From the first line to the last, write out the material exactly.

__________

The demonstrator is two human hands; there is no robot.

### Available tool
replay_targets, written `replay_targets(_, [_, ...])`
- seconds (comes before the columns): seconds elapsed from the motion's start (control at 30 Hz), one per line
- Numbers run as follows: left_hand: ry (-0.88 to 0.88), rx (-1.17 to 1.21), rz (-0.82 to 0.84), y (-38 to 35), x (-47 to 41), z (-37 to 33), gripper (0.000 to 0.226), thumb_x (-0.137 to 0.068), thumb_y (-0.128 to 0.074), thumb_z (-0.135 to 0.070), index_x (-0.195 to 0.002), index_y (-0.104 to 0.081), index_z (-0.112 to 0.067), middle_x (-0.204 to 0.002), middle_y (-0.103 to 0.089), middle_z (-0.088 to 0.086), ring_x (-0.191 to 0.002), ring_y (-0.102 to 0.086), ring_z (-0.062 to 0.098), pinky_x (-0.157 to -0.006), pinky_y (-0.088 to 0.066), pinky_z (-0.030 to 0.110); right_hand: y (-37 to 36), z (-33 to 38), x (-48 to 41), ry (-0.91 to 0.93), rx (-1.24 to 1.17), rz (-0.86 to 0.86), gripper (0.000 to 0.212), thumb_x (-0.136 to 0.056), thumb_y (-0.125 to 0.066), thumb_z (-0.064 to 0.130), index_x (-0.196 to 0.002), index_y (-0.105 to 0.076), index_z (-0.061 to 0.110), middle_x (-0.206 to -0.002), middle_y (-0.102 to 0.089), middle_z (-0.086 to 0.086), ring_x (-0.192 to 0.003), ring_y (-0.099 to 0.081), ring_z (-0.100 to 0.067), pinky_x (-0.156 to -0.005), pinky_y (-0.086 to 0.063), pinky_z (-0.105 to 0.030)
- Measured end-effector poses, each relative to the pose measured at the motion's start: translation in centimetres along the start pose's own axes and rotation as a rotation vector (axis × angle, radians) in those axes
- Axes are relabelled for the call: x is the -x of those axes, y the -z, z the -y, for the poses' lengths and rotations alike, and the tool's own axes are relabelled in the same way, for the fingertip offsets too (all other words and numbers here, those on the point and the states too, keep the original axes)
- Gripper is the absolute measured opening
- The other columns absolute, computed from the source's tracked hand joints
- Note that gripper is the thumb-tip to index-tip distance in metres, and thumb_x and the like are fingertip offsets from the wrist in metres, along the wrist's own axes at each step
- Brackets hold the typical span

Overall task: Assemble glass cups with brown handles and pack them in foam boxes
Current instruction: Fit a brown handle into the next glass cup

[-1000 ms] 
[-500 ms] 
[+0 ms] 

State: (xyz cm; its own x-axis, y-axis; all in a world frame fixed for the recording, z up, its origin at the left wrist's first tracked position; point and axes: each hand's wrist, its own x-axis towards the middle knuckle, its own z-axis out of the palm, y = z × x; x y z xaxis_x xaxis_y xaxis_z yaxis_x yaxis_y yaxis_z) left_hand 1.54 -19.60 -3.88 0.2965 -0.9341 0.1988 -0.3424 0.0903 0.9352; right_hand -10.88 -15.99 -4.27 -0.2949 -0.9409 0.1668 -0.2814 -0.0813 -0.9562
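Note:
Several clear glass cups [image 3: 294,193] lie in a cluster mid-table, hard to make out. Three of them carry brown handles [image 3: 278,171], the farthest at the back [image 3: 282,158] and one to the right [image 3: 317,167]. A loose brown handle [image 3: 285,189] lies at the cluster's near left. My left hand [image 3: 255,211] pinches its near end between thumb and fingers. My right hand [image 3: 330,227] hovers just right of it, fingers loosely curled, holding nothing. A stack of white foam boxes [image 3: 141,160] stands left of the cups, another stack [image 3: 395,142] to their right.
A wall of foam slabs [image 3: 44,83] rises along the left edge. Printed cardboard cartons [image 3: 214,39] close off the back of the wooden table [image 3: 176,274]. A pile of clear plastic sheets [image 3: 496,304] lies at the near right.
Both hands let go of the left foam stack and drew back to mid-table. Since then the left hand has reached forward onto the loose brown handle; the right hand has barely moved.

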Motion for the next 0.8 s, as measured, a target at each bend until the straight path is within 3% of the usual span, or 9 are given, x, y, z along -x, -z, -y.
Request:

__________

**Response:**
The demonstrator is two human hands; there is no robot.

### Available tool
replay_targets, written `replay_targets(_, [_, ...])`
- seconds (comes before the columns): seconds elapsed from the motion's start (control at 30 Hz), one per line
- Numbers run as follows: left_hand: ry (-0.88 to 0.88), rx (-1.17 to 1.21), rz (-0.82 to 0.84), y (-38 to 35), x (-47 to 41), z (-37 to 33), gripper (0.000 to 0.226), thumb_x (-0.137 to 0.068), thumb_y (-0.128 to 0.074), thumb_z (-0.135 to 0.070), index_x (-0.195 to 0.002), index_y (-0.104 to 0.081), index_z (-0.112 to 0.067), middle_x (-0.204 to 0.002), middle_y (-0.103 to 0.089), middle_z (-0.088 to 0.086), ring_x (-0.191 to 0.002), ring_y (-0.102 to 0.086), ring_z (-0.062 to 0.098), pinky_x (-0.157 to -0.006), pinky_y (-0.088 to 0.066), pinky_z (-0.030 to 0.110); right_hand: y (-37 to 36), z (-33 to 38), x (-48 to 41), ry (-0.91 to 0.93), rx (-1.24 to 1.17), rz (-0.86 to 0.86), gripper (0.000 to 0.212), thumb_x (-0.136 to 0.056), thumb_y (-0.125 to 0.066), thumb_z (-0.064 to 0.130), index_x (-0.196 to 0.002), index_y (-0.105 to 0.076), index_z (-0.061 to 0.110), middle_x (-0.206 to -0.002), middle_y (-0.102 to 0.089), middle_z (-0.086 to 0.086), ring_x (-0.192 to 0.003), ring_y (-0.099 to 0.081), ring_z (-0.100 to 0.067), pinky_x (-0.156 to -0.005), pinky_y (-0.086 to 0.063), pinky_z (-0.105 to 0.030)
- Measured end-effector poses, each relative to the pose measured at the motion's start: translation in centimetres along the start pose's own axes and rotation as a rotation vector (axis × angle, radians) in those axes
- Axes are relabelled for the call: x is the -x of those axes, y the -z, z the -y, for the poses' lengths and rotations alike, and the tool's own axes are relabelled in the same way, for the fingertip offsets too (all other words and numbers here, those on the point and the states too, keep the original axes)
- Gripper is the absolute measured opening
- The other columns absolute, computed from the source's tracked hand joints
- Note that gripper is the thumb-tip to index-tip distance in metres, and thumb_x and the like are fingertip offsets from the wrist in metres, along the wrist's own axes at each step
- Brackets hold the typical span

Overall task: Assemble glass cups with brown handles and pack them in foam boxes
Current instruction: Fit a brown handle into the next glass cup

[-1000 ms] 
[-500 ms] 
[+0 ms] 

State: (xyz cm; its own x-axis, y-axis; all in a world frame fixed for the recording, z up, its origin at the left wrist's first tracked position; point and axes: each hand's wrist, its own x-axis towards the middle knuckle, its own z-axis out of the palm, y = z × x; x y z xaxis_x xaxis_y xaxis_z yaxis_x yaxis_y yaxis_z) left_hand 1.54 -19.60 -3.88 0.2965 -0.9341 0.1988 -0.3424 0.0903 0.9352; right_hand -10.88 -15.99 -4.27 -0.2949 -0.9409 0.1668 -0.2814 -0.0813 -0.9562
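Note:
Several clear glass cups [image 3: 294,193] lie in a cluster mid-table, hard to make out. Three of them carry brown handles [image 3: 278,171], the farthest at the back [image 3: 282,158] and one to the right [image 3: 317,167]. A loose brown handle [image 3: 285,189] lies at the cluster's near left. My left hand [image 3: 255,211] pinches its near end between thumb and fingers. My right hand [image 3: 330,227] hovers just right of it, fingers loosely curled, holding nothing. A stack of white foam boxes [image 3: 141,160] stands left of the cups, another stack [image 3: 395,142] to their right.
A wall of foam slabs [image 3: 44,83] rises along the left edge. Printed cardboard cartons [image 3: 214,39] close off the back of the wooden table [image 3: 176,274]. A pile of clear plastic sheets [image 3: 496,304] lies at the near right.
Both hands let go of the left foam stack and drew back to mid-table. Since then the left hand has reached forward onto the loose brown handle; the right hand has barely moved.
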
Motion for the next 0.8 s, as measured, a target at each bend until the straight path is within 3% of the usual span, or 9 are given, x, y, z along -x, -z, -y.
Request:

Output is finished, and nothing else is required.